And so at some point, I told the student, “Okay, just turn them all off. Turn off all the forces, turn them all off. It’s too complicated. And we’ll turn each one on one at a time and then we’ll learn what is the role of each force independent of all the other forces.” That’s the beauty about being a computer simulator, it’s that you can do these things that experimentalists can’t do. We can turn off the forces.
Strogatz: I want to pause. Yeah, that is a moment I want to savor, because as you say, when you’re doing this in a computer as opposed to in the lab, in reality, you can turn off forces. You can do these simplifications. And this tradition goes back to Galileo, really — I mean even earlier, but I’m thinking of Galileo with his inclined plane experiment, where he wanted to figure out the way that things roll downhill under the action of gravity. And in real life, it’s complicated because there’s friction between the ball rolling in the groove. So Galileo says he tried to make the ball perfectly round, and he made the groove perfectly straight.
And, you know, I mean, he does all these idealizations, which is like you telling the student “turn off this force and turn off that force,” because we don’t even know what happens just from the fact that the tetrahedra can’t go through each other. I mean, that’s the key thing for — I mean let’s see what that does just on its own was the question, and then later we could put the forces back in.
Glotzer: Yeah, exactly, exactly.
Strogatz: It’s very elegant.
Glotzer: And so — it’s also, like, the simplest thing —. At the time, I thought this is the simplest thing to do.
Strogatz: It is the simplest.
Glotzer: Just, it seemed very obvious to just — like, because we just start at the beginning and then figure out what’s going on. And I describe this story when I give lectures on this work because I think it’s important for students to hear about how not everything is planned, right? That you could think, like, “Oh, I’m so smart, I’m gonna come up with this brilliant idea and test it and it will work.”
Glotzer: But a lot of times it’s just an accident. You just see something, and it’s about knowing when to pay attention and when not to pay attention. And so the student, like, came to me and showed me, you know, “Okay, I ran it without any forces.” And what I expect to happen, if you turn off all the forces and then you’re just like running the simulation, that means that you’re just — the particles are like little pollen grains, they’re undergoing Brownian motion, they’re being bombarded by the molecules in the water — and so they’re just jiggling around with thermal vibration.
So I was expecting, “Okay, so he’s just gonna randomize them. He is just jumbling them up and then we’ll start turning on the forces.” So we sat down, he showed me the simulation. He says, “Okay, let’s turn on the forces,” and — but he comes to me and he says, “Okay, there is like a pattern.” And I said, “What do you mean, there’s a pattern?” He goes, “Well, I don’t know. Here, I thermalized them.” And I looked at it and there was — I couldn’t tell what the pattern was. It wasn’t like an ordered crystalline array, but there was something weird in there. And I said, “Okay, well, I thought you turned off all the forces.” He said, “I did,” and I — “No, clearly you didn’t.” “Well, I really did.” I said, “Nope, do it again.”

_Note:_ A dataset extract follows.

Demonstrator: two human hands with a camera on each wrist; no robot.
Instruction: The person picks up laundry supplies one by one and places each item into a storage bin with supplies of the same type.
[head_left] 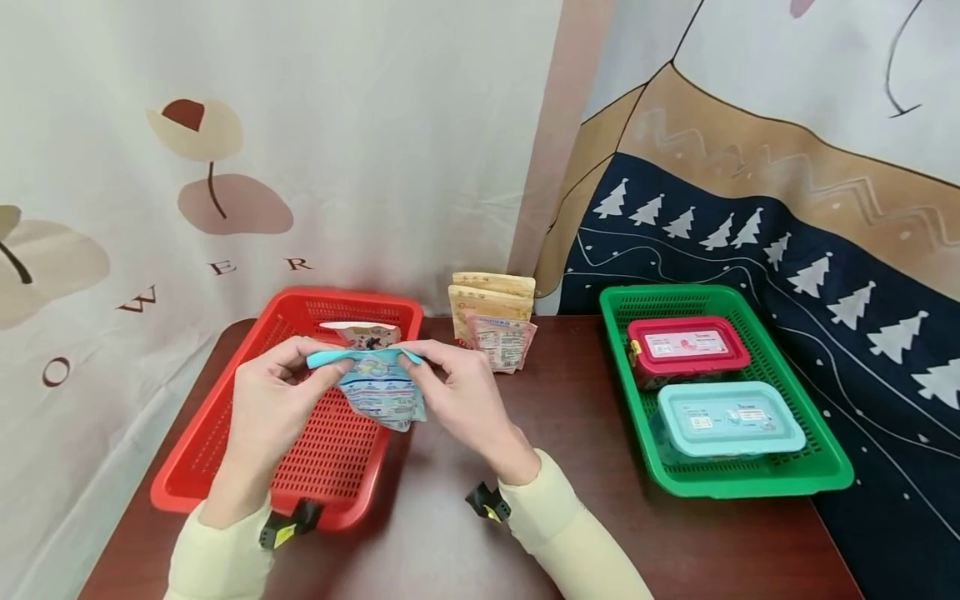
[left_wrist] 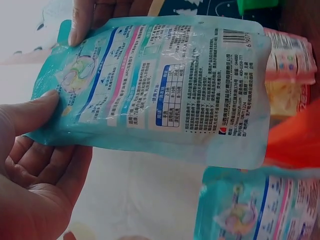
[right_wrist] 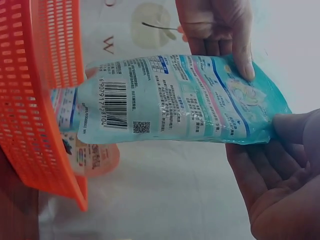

So, he did it again, and it came back and, no, there was something in —. Okay, there’s something weird going on. Do a bigger box, do a bigger system, do more particles. Maybe there’s something weird going on. So he did it again, and there was still this pattern inside and we couldn’t tell what it was, but I knew there was something there, and I didn’t expect there to be anything there.
Strogatz: Can you just describe the experiment in the computer a little more? So, you say there’s a box, there’s all these dice, you know, if we want to call them tetrahedral dice, I think that’s a good image. So, it’s a big box full of dice and they’re being jiggled —.
Strogatz: By temperature —.
Glotzer: Yeah. And you imagine that there’s no — like, it’s as though you’re in space with no gravity.
Glotzer: And so, they’re just floating around, and they can like bump into each other and bump off, and they can turn around and point in any direction, and they could move up, down, left, right. And they’re just moving based on, sort of, these collisions with each other. So, they’re just — well, even if they’re not colliding, they’re jiggling, they’re jiggling like little pollen grains in water.
Strogatz: Yeah, yeah.
Glotzer: And so, right, and so they’re all in there. And let’s say you just have, like, two of them in a box, like they’re barely gonna see each other, so you put more, you put more, you put more. And at some point, you can get to a point where, like, half the box is filled with these dice and half the box is empty.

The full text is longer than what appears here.